DETAILED DESCRIPTION OF THE INVENTION
[0052] The engine/compressor can be one of four types. Type I is a
two-stroke engine, Type II is a four-stroke engine with
supercharger, Type III is a four-stroke engine without supercharger
and Type IV is a compressor cylinder. The figures show various
spaces above and below the pistons. These spaces are for the
purposes of illustration only and change based upon the design
requirements. In general the spacing above a piston is greater than
the spacing below the piston for clearance of a spark plug, air
movement and or fuel injection.
[0053] FIGS. 1 and 2 show cut-away views of a preferred embodiment
of the dual chamber cylinder. An internal combustion engine has one
or more cylinders 30 where each cylinder 30 is divided by a piston
40 into an upper and lower chamber. The piston(s) 40 slide with
reciprocating rectilinear motion inside the cylinder 30 with a
piston rod or arm 41. The piston rod 41 exists in a fixed
orientation to the piston 40 and slides in and out of the cylinder
through a guided tube with seal 42 in the end of the cylinder,
using low friction seal(s). There are two types of operation for
the cylinders. Type I has one chamber for combustion/exhaust and a
second chamber for air/compression which is herein called a
split-cycle engine or two-stroke engine. The second type uses one
chamber for air/compress/combustion/exhaust and a second chamber
for air/compression which is herein called a four-cycle engine with
supercharger.
[0054] The piston rod 41 will slide in and out of the cylinder
through a guided tube in one end of the cylinder using a low
friction seal 42. The piston, which can slide with reciprocating
rectilinear motion inside the cylinder between a bottom dead center
(BDC) and top dead center (TDC) a device such as an ellipse shaft
converts the reciprocating rectilinear motion of the piston into
rotary motion of the engine shaft. The piston arm 41 movement
distance between the bottom dead center (BDC) and the top dead
center (TDC) is equal to a half difference of the major axis and
the minor axis of the ellipse shaft and each shafting will turn the
engine shaft at 90 degrees rather than 180 degrees as in an
existing engine. The ellipse or elliptical crank 100 shaft has two
walls, an inside wall 101 to push the piston rod into the cylinder
and an outside wall 102 to pull out the piston rod out of the
cylinder. The ellipse or elliptical crank is shown and described in
more detail with FIGS. 13-18 herein. The piston rod or arm 41
terminates in a piston arm guide 43 with two roller set against the
outside wall 102 and the second roller bearings 45 set against the
inside wall 101.
[0055] A head 31 closes the top of the cylinder 30. The head 31
includes provisions for a fuel injector 70 for supplying fuel into
the air stream of the intake and a spark plug 71 to ignite a
compressed gas/air mixture with the cylinder 30. Air enters into
the cylinder from the intake port where air 81 comes in 80 through
an intake check valve. Exhaust air 91 exits the cylinder from the
exhaust port where exhaust air 91 comes through the exhaust valve
90. The exhaust valve 90 is held closed by an exhaust valve spring
92 that pushes on an opposing exhaust valve spring stop 93. The
exhaust valve 90 has an exhaust valve lifter 94 that is lifted with
an exhaust cam lobe 95 located on the crank 100.
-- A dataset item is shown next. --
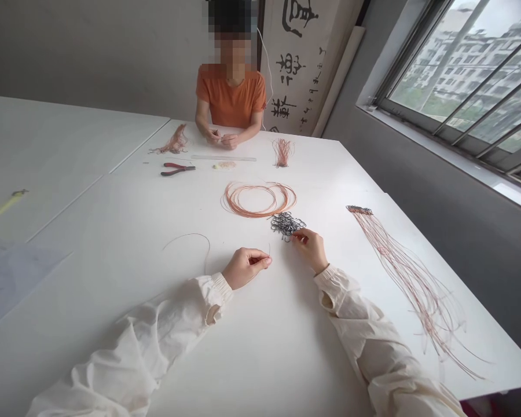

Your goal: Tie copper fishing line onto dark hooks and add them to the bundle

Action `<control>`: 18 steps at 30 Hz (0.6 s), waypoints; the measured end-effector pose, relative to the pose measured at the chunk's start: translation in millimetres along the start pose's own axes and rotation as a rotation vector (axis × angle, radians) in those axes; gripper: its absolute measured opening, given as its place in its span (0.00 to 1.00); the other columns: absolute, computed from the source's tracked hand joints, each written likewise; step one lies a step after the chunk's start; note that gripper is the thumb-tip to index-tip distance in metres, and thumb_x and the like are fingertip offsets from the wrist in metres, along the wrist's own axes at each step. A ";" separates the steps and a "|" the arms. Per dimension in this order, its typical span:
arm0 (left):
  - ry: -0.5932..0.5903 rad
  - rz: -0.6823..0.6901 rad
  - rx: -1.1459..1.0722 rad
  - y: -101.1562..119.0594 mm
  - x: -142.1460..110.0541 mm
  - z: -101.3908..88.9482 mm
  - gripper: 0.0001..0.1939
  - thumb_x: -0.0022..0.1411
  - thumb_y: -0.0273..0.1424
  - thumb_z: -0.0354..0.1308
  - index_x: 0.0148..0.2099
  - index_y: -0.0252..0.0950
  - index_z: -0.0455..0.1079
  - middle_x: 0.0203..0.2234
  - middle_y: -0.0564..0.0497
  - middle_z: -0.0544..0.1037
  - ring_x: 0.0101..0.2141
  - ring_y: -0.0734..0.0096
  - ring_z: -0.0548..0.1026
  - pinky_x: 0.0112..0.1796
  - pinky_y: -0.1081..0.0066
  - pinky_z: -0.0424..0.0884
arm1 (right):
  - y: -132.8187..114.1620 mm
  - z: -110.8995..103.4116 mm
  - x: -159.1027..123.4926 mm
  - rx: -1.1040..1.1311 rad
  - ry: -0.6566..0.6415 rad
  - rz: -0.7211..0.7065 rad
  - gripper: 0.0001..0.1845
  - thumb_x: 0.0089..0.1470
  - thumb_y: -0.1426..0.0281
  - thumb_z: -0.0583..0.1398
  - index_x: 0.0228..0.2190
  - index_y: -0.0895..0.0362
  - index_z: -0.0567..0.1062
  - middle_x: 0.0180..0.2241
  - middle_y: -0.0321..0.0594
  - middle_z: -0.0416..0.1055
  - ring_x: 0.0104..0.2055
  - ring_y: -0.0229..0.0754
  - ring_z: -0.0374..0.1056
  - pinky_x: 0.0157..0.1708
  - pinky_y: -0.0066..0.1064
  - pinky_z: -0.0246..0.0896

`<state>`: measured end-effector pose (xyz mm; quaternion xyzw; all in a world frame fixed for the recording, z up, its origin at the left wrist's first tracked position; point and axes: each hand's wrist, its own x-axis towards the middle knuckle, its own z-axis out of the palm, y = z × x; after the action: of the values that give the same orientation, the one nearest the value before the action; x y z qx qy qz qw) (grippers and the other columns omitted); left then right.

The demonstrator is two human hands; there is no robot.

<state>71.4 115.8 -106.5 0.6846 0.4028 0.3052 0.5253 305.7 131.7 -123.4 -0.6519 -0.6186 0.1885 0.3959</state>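
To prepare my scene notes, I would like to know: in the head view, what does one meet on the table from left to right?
Yellow strand, pliers, left hand, pile of dark hooks, right hand at the pile's near right edge, bundle of long copper-coloured strands.

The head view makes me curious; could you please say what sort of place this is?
Probably a handwork room, judging by the coil of orange line, the pile of dark hook-like pieces and the red-handled pliers.
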 end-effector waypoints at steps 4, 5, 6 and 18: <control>0.012 -0.004 -0.018 -0.2 -1.3 -0.3 0.14 0.58 0.39 0.61 0.33 0.31 0.78 0.26 0.47 0.79 0.30 0.68 0.76 0.34 0.71 0.72 | -4.8 14.0 -0.3 -0.042 0.021 0.008 0.07 0.48 0.65 0.60 0.28 0.54 0.77 0.26 0.37 0.74 0.28 0.43 0.68 0.32 0.32 0.60; 0.011 -0.005 -0.022 0.0 -1.6 -0.5 0.14 0.58 0.39 0.62 0.33 0.31 0.78 0.26 0.47 0.79 0.30 0.68 0.76 0.34 0.71 0.72 | -5.0 15.4 -0.7 -0.051 0.022 0.010 0.06 0.48 0.66 0.60 0.27 0.54 0.76 0.25 0.37 0.74 0.28 0.43 0.68 0.32 0.32 0.60; 0.010 -0.005 -0.026 0.2 -1.8 -0.6 0.14 0.58 0.39 0.62 0.33 0.31 0.78 0.26 0.47 0.79 0.29 0.68 0.76 0.34 0.71 0.72 | -4.7 16.0 -1.2 -0.058 0.021 0.011 0.05 0.48 0.68 0.59 0.27 0.54 0.76 0.24 0.36 0.74 0.27 0.43 0.68 0.33 0.32 0.60; 0.001 -0.008 -0.041 0.6 -3.3 -2.5 0.15 0.57 0.39 0.62 0.33 0.31 0.79 0.25 0.47 0.79 0.29 0.68 0.75 0.33 0.72 0.70 | -6.0 14.4 -10.7 -0.105 0.001 -0.056 0.09 0.50 0.74 0.56 0.31 0.55 0.77 0.33 0.41 0.71 0.32 0.44 0.65 0.46 0.42 0.54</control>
<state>67.9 114.0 -105.2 0.6717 0.3996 0.3117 0.5403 289.4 125.1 -130.4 -0.6545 -0.6454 0.1444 0.3664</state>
[0056] The piston 40 seals against the inside of the cylinder 30
with a series of compression 50 and oil rings 51. An oil tube or
pipe 60 and an oil drain 61 moved oil out the piston. The oil
passage into the oil pipe 60 is shown and described in more detail
with FIGS. 20, 21 and 22. Because oil enters in the middle of the
piston 40 there are oil rings 50 on both sides of the oil pipe 60
with compression rings 50 near the outer surfaces of the piston
40.
[0057] FIG. 3 show cut-away views of a Type III engine according to
a first preferred embodiment of the one chamber cylinder. An
internal combustion engine has one or more cylinders 30 where each
cylinder 30 is divided by a piston 40 into an upper and lower
chamber. The piston(s) 40 slide with reciprocating rectilinear
motion inside the cylinder 30 with a piston rod or arm 41. The
piston rod 41 exists in a fixed orientation to the piston 40 and
slides in and out of the cylinder through a guided tube or piston
arm seal 42 in the end of the cylinder, using low friction seal(s).
This Type III uses one chamber for air/compress/combustion/exhaust
and the second chamber is open for oil passage 62 which is herein
called a four-cycle engine.
[0058] The piston rod 41 will slide in and out of the cylinder
through a guided tube in one end of the cylinder using a low
friction seal 42. The piston, which can slide with reciprocating
rectilinear motion inside the cylinder between a bottom dead center
(BDC) and top dead center (TDC) a device such as an ellipse shaft
converts the reciprocating rectilinear motion of the piston into
rotary motion of the engine shaft. The piston arm 41 movement
distance between the bottom dead center (BDC) and the top dead
center (TDC) is equal to a half difference of the major axis and
the minor axis of the ellipse shaft and each shafting will turn the
engine shaft at 90 degrees rather than 180 degrees as in an
existing engine. The ellipse or elliptical crank 100 shaft has two
walls, an inside wall 101 to push the piston rod into the cylinder
and an outside wall 102 to pull out the piston rod out of the
cylinder. The ellipse or elliptical crank is shown and described in
more detail with FIGS. 13-18 herein. The piston rod or arm 41
terminates in a piston arm guide 43 with two roller bearings 44.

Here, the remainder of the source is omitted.